[Entries taken from a collection]
------------------------------------------------

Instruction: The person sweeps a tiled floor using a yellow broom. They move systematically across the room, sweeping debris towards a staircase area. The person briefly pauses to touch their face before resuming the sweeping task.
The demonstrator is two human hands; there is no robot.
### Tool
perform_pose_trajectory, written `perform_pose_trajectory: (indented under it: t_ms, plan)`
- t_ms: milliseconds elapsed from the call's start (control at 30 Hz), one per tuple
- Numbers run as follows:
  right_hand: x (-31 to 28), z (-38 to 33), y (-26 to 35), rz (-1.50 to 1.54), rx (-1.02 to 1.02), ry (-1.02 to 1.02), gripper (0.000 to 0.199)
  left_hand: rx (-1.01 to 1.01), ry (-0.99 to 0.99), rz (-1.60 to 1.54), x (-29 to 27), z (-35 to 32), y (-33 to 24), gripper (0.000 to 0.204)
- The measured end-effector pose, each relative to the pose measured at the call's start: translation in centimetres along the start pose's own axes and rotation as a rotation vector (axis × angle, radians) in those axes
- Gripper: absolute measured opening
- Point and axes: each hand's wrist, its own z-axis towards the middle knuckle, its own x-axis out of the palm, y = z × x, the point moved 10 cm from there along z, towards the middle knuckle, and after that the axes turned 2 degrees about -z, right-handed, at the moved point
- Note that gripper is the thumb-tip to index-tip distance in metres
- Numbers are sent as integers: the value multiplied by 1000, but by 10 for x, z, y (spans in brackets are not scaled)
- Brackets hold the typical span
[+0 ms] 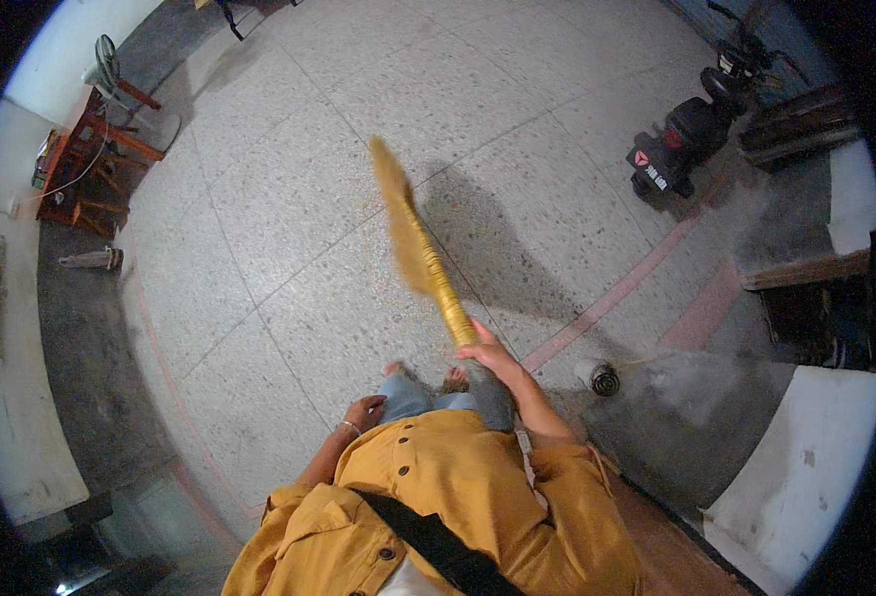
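My right hand is clenched on the broom handle, bristles raised far over the floor. My left hand rests loosely curled, holding nothing. Risk: one-handed swing may twist loose or strike the small can at right.

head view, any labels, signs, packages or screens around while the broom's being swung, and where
Red and white sticker on the black ride-on toy vehicle, upper right on the speckled floor; small, roughly triangular.
No packages or screens show clearly.
The right hand grips the yellow broom; the left hand rests on the thigh, and neither carries a label.
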Motion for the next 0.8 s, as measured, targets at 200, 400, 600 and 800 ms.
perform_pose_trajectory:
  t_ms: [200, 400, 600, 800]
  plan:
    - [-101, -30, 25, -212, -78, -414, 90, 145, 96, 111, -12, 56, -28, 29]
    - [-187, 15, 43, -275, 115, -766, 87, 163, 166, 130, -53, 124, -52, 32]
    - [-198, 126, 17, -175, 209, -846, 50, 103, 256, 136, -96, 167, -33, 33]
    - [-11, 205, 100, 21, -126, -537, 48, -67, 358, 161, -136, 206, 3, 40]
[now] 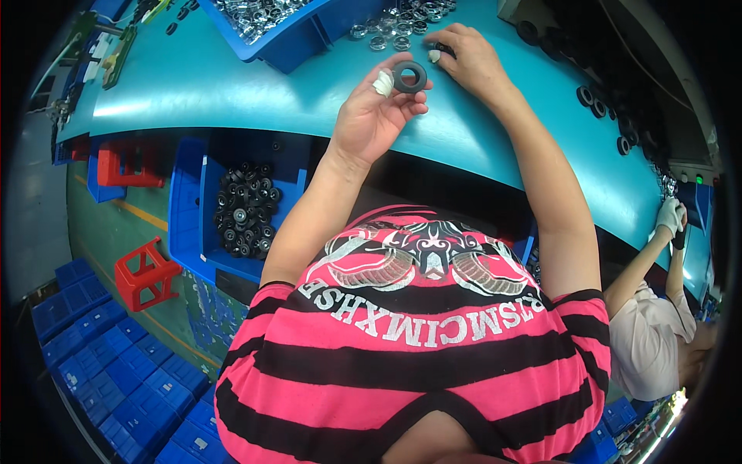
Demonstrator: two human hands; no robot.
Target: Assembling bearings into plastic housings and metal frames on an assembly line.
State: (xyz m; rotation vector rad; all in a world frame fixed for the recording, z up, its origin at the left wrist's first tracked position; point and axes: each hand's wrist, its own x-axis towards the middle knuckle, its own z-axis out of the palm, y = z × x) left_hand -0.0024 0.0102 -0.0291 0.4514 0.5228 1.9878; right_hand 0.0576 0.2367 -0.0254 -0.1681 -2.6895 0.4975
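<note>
A black ring [398, 78], like a small tyre, is held upright in my left hand [372, 116], between the thumb and fingers above the turquoise table. White wrapping covers a fingertip of that hand. My right hand [473, 68] is to its right, its fingers curled in a pinch near the table top. Something small and dark shows between those fingers, partly hidden by them. A white wrapping also covers a digit there. Just beyond my hands lie several shiny chrome wheel hubs [402, 29], loose on the table.
A blue bin [267, 52] of chrome parts stands at the far left. Below the table edge, another blue bin [290, 182] holds black wheels [246, 209]. Black rings [597, 108] lie at the right. A co-worker [645, 332] in white gloves works at the right. Red stools [145, 274] stand left.
</note>
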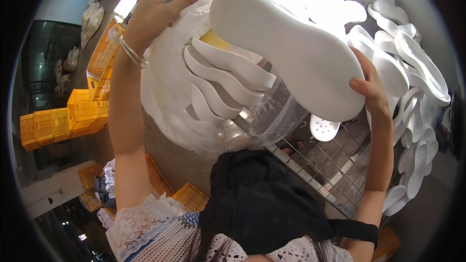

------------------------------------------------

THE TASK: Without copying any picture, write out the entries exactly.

YOUR SOLUTION:
Instruction: The person sweeps a tiled floor using a yellow broom. They move systematically across the room, sweeping debris towards a staircase area. The person briefly pauses to touch their face before resuming the sweeping task.
The demonstrator is two human hands; there is no robot.
### Tool
perform_pose_trajectory, written `perform_pose_trajectory: (indented under it: t_ms, plan)`
- t_ms: milliseconds elapsed from the call's start (control at 30 Hz), one per tuple
- Numbers run as follows:
  right_hand: x (-31 to 28), z (-38 to 33), y (-26 to 35), rz (-1.50 to 1.54), rx (-1.02 to 1.02), ry (-1.02 to 1.02), gripper (0.000 to 0.199)
  left_hand: rx (-1.01 to 1.01), ry (-0.99 to 0.99), rz (-1.60 to 1.54), x (-29 to 27), z (-35 to 32), y (-33 to 24), gripper (0.000 to 0.204)
- The measured end-effector pose, each relative to the pose measured at the call's start: translation in centimetres along the start pose's own axes and rotation as a rotation vector (axis × angle, radians) in those axes
- Gripper: absolute measured opening
- Point and axes: each hand's wrist, its own z-axis towards the middle knuckle, its own x-axis out of the palm, y = z × x, the point moved 10 cm from there along z, towards the middle knuckle, and after that the axes turned 2 degrees about -z, right-handed, at the moved point
- Note that gripper is the thumb-tip to index-tip distance in metres
- Numbers are sent as integers: the value multiplied by 1000, but by 10 for x, z, y (spans in brackets are not scaled)
- Brackets hold the typical span
[+0 ms] 
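My right hand is clenched on the broom handle, bristles raised far over the floor. My left hand rests loosely curled, holding nothing. Risk: one-handed swing may twist loose or strike the small can at right.

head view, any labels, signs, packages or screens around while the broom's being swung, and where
Red and white sticker on the black ride-on toy vehicle, upper right on the speckled floor; small, roughly triangular.
No packages or screens show clearly.
The right hand grips the yellow broom; the left hand rests on the thigh, and neither carries a label.
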Motion for the next 0.8 s, as measured, targets at 200, 400, 600 and 800 ms.
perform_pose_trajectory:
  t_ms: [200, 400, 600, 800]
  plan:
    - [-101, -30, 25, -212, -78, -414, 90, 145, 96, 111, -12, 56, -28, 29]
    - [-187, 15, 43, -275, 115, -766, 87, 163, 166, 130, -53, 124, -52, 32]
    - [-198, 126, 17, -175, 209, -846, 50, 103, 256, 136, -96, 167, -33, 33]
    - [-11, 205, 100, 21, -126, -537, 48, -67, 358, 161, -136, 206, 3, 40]
[now] 
Demonstrator: two human hands; no robot.
Target: Assembling bearings into plastic housings and metal frames on an assembly line.
State: (xyz m; rotation vector rad; all in a world frame fixed for the recording, z up, its origin at the left wrist's first tracked position; point and axes: each hand's wrist, its own x-axis towards the middle knuckle, its own z-axis out of the palm, y = z × x) left_hand -0.0024 0.0102 -0.0291 0.4514 0.5228 1.9878; right_hand 0.0576 0.2367 -0.0254 -0.1681 -2.6895 0.4975
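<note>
A black ring [398, 78], like a small tyre, is held upright in my left hand [372, 116], between the thumb and fingers above the turquoise table. White wrapping covers a fingertip of that hand. My right hand [473, 68] is to its right, its fingers curled in a pinch near the table top. Something small and dark shows between those fingers, partly hidden by them. A white wrapping also covers a digit there. Just beyond my hands lie several shiny chrome wheel hubs [402, 29], loose on the table.
A blue bin [267, 52] of chrome parts stands at the far left. Below the table edge, another blue bin [290, 182] holds black wheels [246, 209]. Black rings [597, 108] lie at the right. A co-worker [645, 332] in white gloves works at the right. Red stools [145, 274] stand left.
</note>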

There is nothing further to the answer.